━━━ EXERCISE DATA

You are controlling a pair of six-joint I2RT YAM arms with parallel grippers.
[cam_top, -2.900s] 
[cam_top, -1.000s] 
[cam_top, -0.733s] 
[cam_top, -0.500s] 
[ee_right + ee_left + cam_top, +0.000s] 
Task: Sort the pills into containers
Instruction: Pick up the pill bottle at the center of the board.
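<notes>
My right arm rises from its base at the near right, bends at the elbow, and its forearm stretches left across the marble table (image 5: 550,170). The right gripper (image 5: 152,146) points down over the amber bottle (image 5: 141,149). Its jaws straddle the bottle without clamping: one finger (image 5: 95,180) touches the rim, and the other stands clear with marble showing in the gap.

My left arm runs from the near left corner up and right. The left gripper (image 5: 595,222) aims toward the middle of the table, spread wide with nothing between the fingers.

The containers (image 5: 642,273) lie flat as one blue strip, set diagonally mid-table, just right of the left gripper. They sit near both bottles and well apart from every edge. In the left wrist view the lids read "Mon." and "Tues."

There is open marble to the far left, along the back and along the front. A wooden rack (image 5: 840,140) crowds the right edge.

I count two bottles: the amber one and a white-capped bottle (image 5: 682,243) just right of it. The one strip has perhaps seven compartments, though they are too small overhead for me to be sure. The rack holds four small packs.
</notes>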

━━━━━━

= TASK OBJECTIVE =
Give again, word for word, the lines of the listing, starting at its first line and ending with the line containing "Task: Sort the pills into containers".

= THE COMPLETED TASK =
You are controlling a pair of six-joint I2RT YAM arms with parallel grippers.
[cam_top, -2.900s] 
[cam_top, -1.000s] 
[cam_top, -0.733s] 
[cam_top, -0.500s] 
[ee_right + ee_left + cam_top, +0.000s] 
Task: Sort the pills into containers

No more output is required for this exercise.